A new academic year is about to start soon, near the end of August. I always try to take a little bit of time to think about the time coming up ahead and what just passed by. It helps me sort out my thoughts, get some measure of how productive I was the last year and I also get a chance to reflect. I’ve been writing grant proposals in this past year and I sat down to think about what makes the grant proposals so effective: These proposals are essentially a timeline of what we are going to accomplish, and how exactly we will do it. More importantly, the grants we propose for our research have very specific objectives and key resources that we will need to complete our goals successfully. If grants work well as a blueprint to organize1 research and the researchers doing that work, why not use a similar format to organize yourself and achieve the same goals?

Background

So I looked at the grant format and created a structure similar to them but for personal means2. This is by no means complete and I’ll be working on improving this frequently. So what follows is a few terms specific to this proposal:

  1. Timescale: One semester. Generally beyond that, the predictability goes out of the window. Of course there will be elements that extend beyond the timescale in the proposal. The timescale further gets broken down into actionable units.

  2. Goals: The most important section, the goals are to be split into four categories.
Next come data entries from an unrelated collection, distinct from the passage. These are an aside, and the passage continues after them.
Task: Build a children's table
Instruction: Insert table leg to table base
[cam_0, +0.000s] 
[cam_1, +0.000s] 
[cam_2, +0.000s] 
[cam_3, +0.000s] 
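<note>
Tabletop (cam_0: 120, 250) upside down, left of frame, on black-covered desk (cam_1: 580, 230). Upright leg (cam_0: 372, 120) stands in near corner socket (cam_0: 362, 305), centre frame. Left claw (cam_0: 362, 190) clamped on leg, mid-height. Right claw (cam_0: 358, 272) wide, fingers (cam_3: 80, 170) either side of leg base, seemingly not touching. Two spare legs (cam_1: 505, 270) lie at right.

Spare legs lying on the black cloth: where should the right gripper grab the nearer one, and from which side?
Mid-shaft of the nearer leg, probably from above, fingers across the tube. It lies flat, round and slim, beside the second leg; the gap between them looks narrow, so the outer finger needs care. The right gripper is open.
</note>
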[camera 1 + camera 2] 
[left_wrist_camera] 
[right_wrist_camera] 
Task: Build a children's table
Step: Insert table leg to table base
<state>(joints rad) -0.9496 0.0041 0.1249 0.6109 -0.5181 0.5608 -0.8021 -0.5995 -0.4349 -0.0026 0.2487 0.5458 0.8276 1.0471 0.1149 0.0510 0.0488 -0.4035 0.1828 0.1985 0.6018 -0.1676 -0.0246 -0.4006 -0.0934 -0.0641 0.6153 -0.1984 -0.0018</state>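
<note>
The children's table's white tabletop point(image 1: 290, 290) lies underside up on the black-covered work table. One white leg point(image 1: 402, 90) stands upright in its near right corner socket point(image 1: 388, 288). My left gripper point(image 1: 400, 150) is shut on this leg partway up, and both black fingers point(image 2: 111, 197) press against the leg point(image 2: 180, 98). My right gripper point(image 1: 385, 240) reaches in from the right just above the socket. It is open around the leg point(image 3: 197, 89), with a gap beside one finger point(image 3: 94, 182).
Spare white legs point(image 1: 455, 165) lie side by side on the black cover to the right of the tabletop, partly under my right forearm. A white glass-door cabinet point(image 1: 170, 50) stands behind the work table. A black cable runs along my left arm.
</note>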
    • A. Actionable: These are the concrete goals that need to be done within a semester. For example, write a research paper, lose x pounds weight, or gain x pounds, or learn in depth about topic X.
    • B. Habitual goals: These are the daily habits or daily goals that you want to develop. For example, reading a chapter a day, writing a blog post a day and so on.
    • C. Fulfillment goals: Enrichment of the mind or body. These are the most abstract perhaps, the fulfillment goals cover anything like watching TV shows, reading manga and so on. The whole point of writing these down is to get into a habit of expanding your creativity by watching or reading the master pieces created by artists.
    • D. Long term: These are the goals that will be accomplished in more than one semester. The percentage to be completed in one timescale will have to be specified. For example, training for a marathon.

Breakdown

  1. Finances: Who is putting the money in my back account? This question will further decide what responsibilities you have and give you a realistic picture of what to put in the upcoming sections.

  2. Timescale: One semester, broken down into smaller segments like weekly or biweekly. I prefer biweekly, but basically this section will decide how to propose a timeline for your goals and how often to check your performance on them.

  3. Goals: The longest and perhaps the most important section of your entire proposal. List 5-6 goals (maximum) that you want to accomplish following the format stated above in the Background section.

  4. Intellectual Merit: In this section, go through each of the 5-6 goals and very succinctly write about why is this goal important, what will you learn from it and how will it benefit you in the long run?

  5. Checkpoints: There is no concrete way to make a timeline for goals that stretch over a few months. But one can try to tackle the problem of checking your performance with the goals by putting in checkpoints. This is going to be based on your segments that you decided in the timescale. These checkpoints are very literally events on your calendar when you will go back to the proposal and check how well you are doing with your goals

  6. Carryovers: Life happens and often we can’t stick to our plans. Which goals absolutely need to be accomplished regardless of mishaps and which ones have wiggle room? It’s hard to make that clear ahead of time but actionable goals should be prioritized over others. Use this section to write about future actions to close the lost time and “disaster recovery” in case your goals get pushed past the timescale.

  7. Partnerships: Who am I going to be networking with over this timescale? Any particular group or a certain type of people?

How to do it?

I want this to be a guide and not something that you have to follow down to the letter. Though in the future, if people ask for it, I may make a structured document to help people out follow a standard but not right now. So how should you do this? I don’t care how you do it as long as you follow the guidelines You can start writing this out on paper in a notebook, but it might be hard to do that because it is going to end up being 3-4 pages long. So typing it out might be the best. Just open up Google Docs or MS Word and start typing.

It would be nice to have something to start with, right? Let me do that for you. Here’s a Google Doc to start, enjoy and happy planning.

  1. It must be noted that a plan of action is not for daily tasks or chores, that’s what Google Calendar is for, these are broad goals applicable to a few months 

  2. This proposal may seem like a pain to write but the exercise of writing it all out and the 2-3 days spent on this proposal before the semester starts are very good ways to clear your mind and know exactly what your priorities are.